**Problem requirements:**
Would you copy the lines below exactly and omit the images?

%%

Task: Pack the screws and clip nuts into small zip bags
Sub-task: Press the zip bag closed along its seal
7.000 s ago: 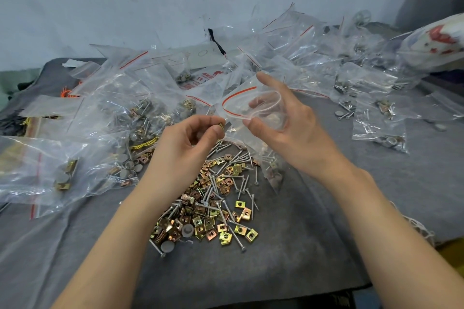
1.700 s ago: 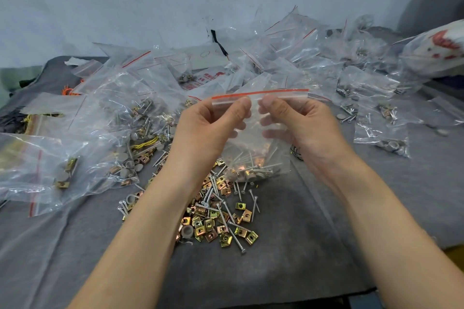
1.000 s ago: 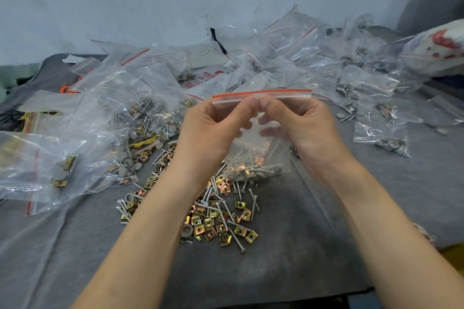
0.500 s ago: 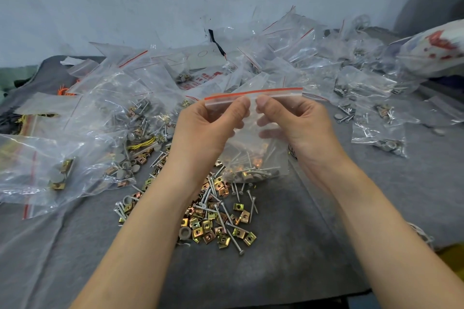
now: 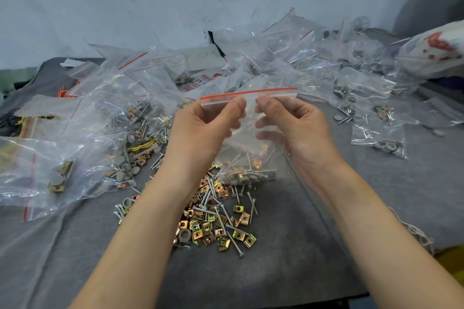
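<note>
Since 7 s ago our clear zip bag (image 5: pixel 247 133) went from gaping to flat: left hand (image 5: pixel 200 130) and right hand (image 5: pixel 298 128) pinch its red-striped seal (image 5: pixel 251 93). Screws (image 5: pixel 251 172), brassy clip nuts (image 5: pixel 257 164) sag inside, over loose pile (image 5: pixel 208 228) on grey felt (image 5: pixel 276 271); filled bags (image 5: pixel 376 138) around.

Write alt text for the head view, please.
The left hand and right hand pinch the red-striped top edge of a small zip bag holding screws and clip nuts, above a loose pile of the same parts on a grey cloth. Filled bags lie around.
</note>
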Available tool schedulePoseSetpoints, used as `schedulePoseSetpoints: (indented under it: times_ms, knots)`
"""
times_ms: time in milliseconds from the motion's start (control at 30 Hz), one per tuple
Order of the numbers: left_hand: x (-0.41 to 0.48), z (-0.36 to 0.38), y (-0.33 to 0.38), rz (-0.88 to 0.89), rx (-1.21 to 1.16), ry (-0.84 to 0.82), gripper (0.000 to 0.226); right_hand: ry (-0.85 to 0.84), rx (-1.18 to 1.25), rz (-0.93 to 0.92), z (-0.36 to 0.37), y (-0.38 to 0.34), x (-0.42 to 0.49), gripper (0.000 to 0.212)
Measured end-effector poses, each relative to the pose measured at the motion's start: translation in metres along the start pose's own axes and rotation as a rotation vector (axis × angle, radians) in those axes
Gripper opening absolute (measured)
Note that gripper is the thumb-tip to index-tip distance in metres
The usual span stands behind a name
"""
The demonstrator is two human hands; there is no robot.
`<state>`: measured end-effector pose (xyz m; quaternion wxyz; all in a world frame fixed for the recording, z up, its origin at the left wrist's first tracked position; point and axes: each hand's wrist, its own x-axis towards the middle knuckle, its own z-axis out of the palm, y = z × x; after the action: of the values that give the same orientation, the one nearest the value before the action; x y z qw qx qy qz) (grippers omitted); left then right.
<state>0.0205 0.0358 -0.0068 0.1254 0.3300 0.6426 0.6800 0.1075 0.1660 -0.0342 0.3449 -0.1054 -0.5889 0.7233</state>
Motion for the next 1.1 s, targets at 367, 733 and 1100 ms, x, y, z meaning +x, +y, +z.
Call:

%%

**Result below:**
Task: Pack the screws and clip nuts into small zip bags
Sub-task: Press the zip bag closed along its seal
7.000 s ago: 
1.700 s ago: 
1.000 s ago: 
0.500 s ago: 
now: 
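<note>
Since 7 s ago our clear zip bag (image 5: pixel 247 133) went from gaping to flat: left hand (image 5: pixel 200 130) and right hand (image 5: pixel 298 128) pinch its red-striped seal (image 5: pixel 251 93). Screws (image 5: pixel 251 172), brassy clip nuts (image 5: pixel 257 164) sag inside, over loose pile (image 5: pixel 208 228) on grey felt (image 5: pixel 276 271); filled bags (image 5: pixel 376 138) around.

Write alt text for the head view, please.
The left hand and right hand pinch the red-striped top edge of a small zip bag holding screws and clip nuts, above a loose pile of the same parts on a grey cloth. Filled bags lie around.
</note>
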Available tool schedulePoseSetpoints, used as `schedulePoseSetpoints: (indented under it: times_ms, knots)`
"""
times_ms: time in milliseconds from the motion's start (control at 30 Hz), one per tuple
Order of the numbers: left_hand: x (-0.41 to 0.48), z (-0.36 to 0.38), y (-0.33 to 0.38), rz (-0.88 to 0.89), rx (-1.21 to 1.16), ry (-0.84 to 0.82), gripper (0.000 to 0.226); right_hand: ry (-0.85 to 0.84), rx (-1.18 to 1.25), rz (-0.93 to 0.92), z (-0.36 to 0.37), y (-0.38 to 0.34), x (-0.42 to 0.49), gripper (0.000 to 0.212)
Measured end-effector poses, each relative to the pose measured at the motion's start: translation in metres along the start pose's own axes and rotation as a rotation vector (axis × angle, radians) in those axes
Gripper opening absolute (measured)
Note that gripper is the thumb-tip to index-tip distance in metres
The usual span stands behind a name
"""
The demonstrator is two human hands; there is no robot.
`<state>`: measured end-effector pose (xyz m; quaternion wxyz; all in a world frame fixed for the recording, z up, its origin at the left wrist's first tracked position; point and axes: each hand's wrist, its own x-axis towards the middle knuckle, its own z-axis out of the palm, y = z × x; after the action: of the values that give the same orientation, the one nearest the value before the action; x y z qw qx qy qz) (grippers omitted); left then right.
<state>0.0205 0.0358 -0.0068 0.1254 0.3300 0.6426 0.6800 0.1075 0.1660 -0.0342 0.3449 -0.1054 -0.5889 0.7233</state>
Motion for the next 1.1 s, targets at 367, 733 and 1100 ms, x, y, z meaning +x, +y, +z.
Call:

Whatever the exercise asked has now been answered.